EXERCISE PROMPT
Look through the data below for the line with "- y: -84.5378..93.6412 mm", and transcribe it exactly together with each line after it up to and including the line with "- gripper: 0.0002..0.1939". Give nothing else.

Saved entries:
>>>>>

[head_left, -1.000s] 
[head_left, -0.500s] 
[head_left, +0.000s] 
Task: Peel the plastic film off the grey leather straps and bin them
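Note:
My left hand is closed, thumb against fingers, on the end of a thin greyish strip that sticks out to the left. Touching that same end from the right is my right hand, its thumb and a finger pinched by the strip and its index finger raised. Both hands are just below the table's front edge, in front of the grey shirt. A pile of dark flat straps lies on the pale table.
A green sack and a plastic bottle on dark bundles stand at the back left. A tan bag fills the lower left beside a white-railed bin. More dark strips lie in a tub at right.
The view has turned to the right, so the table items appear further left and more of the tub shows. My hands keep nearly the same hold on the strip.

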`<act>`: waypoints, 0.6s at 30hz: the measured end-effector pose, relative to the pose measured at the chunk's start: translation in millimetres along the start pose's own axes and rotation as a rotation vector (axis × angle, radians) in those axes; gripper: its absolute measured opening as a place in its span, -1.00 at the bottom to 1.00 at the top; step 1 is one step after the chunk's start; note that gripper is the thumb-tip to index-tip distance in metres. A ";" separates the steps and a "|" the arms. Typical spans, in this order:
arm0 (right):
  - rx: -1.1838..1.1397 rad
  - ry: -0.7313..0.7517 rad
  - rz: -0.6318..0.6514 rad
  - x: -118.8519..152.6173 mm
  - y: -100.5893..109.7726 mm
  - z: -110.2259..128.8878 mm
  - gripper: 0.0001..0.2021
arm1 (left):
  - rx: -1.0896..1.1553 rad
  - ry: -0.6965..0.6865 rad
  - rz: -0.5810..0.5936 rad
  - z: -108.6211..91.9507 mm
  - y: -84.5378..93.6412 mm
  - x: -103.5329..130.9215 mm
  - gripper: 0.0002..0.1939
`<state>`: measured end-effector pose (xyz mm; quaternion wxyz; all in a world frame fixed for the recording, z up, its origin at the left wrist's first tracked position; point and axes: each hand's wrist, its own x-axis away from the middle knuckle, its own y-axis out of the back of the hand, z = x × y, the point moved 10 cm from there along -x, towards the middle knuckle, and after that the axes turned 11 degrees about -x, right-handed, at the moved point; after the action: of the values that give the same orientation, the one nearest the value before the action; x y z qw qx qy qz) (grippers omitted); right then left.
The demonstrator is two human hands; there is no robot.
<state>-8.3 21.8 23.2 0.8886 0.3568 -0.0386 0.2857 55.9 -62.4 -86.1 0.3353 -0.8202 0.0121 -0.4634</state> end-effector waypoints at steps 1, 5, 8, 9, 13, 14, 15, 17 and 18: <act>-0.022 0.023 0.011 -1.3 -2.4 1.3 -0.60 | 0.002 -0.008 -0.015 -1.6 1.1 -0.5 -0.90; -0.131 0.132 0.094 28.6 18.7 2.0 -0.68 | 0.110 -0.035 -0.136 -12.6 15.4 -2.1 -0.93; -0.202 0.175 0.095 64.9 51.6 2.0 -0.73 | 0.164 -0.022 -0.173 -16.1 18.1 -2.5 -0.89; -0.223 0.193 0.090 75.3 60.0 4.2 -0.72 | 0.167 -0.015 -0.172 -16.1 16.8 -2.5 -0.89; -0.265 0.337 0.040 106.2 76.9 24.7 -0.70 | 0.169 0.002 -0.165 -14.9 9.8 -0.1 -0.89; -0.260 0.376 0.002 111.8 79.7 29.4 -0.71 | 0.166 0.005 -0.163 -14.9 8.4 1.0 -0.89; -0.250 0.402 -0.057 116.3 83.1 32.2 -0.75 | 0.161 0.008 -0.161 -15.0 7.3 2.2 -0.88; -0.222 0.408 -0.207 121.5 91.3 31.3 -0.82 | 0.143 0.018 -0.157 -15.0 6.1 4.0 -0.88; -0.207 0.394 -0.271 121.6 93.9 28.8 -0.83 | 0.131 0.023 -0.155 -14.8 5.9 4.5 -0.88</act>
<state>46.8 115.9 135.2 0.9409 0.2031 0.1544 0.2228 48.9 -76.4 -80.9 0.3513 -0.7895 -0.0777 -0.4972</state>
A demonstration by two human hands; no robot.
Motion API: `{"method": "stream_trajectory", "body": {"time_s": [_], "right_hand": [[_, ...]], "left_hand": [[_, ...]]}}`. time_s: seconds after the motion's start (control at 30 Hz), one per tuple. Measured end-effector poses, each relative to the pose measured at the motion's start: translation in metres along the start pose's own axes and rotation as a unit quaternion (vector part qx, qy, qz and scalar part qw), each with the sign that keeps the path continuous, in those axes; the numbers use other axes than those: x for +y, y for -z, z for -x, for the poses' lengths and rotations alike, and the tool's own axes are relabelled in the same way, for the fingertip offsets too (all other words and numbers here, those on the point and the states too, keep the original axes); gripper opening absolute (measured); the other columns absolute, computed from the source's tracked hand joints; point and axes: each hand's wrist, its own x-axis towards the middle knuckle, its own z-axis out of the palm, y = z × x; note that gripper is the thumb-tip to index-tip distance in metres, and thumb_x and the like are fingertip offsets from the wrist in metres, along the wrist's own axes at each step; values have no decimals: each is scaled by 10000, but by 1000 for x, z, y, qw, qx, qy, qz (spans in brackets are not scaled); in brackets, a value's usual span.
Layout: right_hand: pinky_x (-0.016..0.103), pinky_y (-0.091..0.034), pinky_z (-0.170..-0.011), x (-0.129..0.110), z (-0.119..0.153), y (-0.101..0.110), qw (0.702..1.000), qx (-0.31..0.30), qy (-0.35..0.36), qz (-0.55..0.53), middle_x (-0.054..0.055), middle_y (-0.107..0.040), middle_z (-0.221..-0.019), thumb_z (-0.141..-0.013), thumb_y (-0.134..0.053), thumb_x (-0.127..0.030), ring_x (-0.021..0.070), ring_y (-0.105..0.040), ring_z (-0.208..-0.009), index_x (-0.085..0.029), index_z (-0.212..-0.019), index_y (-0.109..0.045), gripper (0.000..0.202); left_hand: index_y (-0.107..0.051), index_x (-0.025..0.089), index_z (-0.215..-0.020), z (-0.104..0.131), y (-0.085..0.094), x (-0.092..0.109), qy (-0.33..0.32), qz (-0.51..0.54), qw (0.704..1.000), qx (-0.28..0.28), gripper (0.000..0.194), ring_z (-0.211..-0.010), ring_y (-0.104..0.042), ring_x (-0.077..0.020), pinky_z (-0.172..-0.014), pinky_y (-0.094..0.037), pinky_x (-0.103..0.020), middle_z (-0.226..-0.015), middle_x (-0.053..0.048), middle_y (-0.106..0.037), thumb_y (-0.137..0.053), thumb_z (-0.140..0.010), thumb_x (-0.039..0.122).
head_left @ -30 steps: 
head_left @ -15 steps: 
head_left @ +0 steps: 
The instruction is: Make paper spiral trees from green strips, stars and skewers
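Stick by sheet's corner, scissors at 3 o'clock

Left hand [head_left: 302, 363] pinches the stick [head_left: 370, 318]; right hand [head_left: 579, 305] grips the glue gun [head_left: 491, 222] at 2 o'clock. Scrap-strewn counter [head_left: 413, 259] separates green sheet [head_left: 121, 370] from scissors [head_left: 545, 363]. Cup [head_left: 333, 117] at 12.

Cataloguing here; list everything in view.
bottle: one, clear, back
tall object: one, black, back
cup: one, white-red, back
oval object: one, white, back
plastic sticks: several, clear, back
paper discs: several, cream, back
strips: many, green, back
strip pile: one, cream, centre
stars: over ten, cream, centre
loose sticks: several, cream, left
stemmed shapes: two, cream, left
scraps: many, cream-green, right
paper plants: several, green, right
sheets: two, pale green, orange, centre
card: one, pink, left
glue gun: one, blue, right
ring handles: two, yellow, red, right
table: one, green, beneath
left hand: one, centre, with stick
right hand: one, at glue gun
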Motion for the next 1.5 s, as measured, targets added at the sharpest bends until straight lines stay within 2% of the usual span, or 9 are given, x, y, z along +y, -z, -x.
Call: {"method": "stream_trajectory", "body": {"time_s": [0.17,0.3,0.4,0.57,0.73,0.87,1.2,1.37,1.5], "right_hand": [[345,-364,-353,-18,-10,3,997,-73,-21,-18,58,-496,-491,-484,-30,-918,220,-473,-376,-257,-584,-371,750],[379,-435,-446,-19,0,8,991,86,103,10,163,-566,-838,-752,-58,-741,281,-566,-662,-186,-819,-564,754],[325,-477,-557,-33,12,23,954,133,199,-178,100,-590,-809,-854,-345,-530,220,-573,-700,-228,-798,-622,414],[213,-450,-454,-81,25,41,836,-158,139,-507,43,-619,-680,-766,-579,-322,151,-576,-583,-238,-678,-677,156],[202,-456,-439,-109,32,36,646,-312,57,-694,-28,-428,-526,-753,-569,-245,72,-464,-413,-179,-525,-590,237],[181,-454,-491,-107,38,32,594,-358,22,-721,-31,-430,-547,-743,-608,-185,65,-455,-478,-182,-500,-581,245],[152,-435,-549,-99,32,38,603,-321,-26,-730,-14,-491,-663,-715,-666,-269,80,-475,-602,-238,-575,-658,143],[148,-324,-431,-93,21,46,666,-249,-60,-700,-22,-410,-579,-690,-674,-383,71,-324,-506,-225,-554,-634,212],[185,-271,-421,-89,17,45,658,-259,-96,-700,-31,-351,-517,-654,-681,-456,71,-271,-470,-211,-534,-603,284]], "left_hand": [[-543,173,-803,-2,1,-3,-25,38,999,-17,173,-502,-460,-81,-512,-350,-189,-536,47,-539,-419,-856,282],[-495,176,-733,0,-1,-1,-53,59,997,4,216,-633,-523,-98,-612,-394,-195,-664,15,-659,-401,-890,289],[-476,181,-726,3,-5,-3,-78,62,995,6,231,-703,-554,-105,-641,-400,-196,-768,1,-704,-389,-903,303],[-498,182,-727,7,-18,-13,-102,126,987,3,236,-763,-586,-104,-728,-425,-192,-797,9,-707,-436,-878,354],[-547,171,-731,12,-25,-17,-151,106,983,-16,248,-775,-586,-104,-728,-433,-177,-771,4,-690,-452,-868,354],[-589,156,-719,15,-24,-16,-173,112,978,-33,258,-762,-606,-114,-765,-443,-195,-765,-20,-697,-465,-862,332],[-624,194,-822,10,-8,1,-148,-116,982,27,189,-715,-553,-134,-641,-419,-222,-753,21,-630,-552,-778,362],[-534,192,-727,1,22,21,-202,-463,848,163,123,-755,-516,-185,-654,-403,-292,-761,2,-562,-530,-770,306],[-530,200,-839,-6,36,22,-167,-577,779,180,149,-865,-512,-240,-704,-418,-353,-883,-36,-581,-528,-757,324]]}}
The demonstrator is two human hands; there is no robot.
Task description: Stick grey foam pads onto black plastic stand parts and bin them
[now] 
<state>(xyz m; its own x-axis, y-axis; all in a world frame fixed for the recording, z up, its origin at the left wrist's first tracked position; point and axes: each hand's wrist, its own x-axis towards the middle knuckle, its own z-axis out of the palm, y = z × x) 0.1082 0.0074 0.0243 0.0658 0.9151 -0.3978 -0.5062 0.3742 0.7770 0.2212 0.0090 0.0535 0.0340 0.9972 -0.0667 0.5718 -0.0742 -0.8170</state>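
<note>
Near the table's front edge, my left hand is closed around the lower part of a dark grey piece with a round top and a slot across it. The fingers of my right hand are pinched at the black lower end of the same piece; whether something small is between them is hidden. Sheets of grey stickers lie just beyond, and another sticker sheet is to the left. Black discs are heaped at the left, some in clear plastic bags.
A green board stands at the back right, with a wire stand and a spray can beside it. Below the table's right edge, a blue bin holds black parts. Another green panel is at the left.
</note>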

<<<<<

REPLY
  - y: -84.5378..93.6412 mm
  - x: -103.5329..130.9215 mm
  - gripper: 0.0002..0.1939

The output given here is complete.